TASK ITEM:
Could you transcribe the whole listing, keeping every line exactly the same?

+++ GIVEN DATA +++

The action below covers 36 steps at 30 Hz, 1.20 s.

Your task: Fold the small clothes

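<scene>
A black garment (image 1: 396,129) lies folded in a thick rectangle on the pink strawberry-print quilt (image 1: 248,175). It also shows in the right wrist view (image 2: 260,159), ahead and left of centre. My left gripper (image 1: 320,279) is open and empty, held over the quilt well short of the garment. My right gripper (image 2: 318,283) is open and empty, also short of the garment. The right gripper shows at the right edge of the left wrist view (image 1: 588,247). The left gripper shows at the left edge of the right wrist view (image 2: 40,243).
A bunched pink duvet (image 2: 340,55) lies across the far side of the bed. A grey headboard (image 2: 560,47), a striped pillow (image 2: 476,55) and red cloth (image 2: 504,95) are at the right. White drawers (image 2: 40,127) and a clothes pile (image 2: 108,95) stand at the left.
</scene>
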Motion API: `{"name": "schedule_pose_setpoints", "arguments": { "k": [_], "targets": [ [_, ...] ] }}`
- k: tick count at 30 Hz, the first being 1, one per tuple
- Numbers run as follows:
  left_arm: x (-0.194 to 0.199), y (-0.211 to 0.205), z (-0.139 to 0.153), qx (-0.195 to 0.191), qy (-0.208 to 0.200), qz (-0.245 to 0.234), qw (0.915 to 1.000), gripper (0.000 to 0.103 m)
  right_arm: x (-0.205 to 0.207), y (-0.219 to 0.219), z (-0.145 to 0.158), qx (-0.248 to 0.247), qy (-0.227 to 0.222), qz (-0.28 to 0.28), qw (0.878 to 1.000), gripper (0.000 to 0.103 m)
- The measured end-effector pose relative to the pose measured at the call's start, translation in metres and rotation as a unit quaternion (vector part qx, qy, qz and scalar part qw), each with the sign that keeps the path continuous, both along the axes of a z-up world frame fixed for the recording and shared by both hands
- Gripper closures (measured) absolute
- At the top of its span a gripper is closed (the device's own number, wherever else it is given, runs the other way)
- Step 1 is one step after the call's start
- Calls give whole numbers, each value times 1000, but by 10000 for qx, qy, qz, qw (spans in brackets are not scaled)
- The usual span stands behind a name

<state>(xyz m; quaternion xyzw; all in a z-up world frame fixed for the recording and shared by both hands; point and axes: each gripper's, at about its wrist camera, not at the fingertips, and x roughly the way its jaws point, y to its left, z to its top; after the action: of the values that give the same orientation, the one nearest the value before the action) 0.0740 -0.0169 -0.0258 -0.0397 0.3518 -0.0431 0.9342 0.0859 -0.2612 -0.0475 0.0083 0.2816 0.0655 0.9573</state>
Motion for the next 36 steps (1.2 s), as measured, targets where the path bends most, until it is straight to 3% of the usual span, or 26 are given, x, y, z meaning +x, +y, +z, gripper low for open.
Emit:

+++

ANSWER TO THE EXERCISE:
The action below covers 36 steps at 30 Hz, 1.20 s.

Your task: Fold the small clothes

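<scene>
A black garment (image 1: 396,129) lies folded in a thick rectangle on the pink strawberry-print quilt (image 1: 248,175). It also shows in the right wrist view (image 2: 260,159), ahead and left of centre. My left gripper (image 1: 320,279) is open and empty, held over the quilt well short of the garment. My right gripper (image 2: 318,283) is open and empty, also short of the garment. The right gripper shows at the right edge of the left wrist view (image 1: 588,247). The left gripper shows at the left edge of the right wrist view (image 2: 40,243).
A bunched pink duvet (image 2: 340,55) lies across the far side of the bed. A grey headboard (image 2: 560,47), a striped pillow (image 2: 476,55) and red cloth (image 2: 504,95) are at the right. White drawers (image 2: 40,127) and a clothes pile (image 2: 108,95) stand at the left.
</scene>
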Motion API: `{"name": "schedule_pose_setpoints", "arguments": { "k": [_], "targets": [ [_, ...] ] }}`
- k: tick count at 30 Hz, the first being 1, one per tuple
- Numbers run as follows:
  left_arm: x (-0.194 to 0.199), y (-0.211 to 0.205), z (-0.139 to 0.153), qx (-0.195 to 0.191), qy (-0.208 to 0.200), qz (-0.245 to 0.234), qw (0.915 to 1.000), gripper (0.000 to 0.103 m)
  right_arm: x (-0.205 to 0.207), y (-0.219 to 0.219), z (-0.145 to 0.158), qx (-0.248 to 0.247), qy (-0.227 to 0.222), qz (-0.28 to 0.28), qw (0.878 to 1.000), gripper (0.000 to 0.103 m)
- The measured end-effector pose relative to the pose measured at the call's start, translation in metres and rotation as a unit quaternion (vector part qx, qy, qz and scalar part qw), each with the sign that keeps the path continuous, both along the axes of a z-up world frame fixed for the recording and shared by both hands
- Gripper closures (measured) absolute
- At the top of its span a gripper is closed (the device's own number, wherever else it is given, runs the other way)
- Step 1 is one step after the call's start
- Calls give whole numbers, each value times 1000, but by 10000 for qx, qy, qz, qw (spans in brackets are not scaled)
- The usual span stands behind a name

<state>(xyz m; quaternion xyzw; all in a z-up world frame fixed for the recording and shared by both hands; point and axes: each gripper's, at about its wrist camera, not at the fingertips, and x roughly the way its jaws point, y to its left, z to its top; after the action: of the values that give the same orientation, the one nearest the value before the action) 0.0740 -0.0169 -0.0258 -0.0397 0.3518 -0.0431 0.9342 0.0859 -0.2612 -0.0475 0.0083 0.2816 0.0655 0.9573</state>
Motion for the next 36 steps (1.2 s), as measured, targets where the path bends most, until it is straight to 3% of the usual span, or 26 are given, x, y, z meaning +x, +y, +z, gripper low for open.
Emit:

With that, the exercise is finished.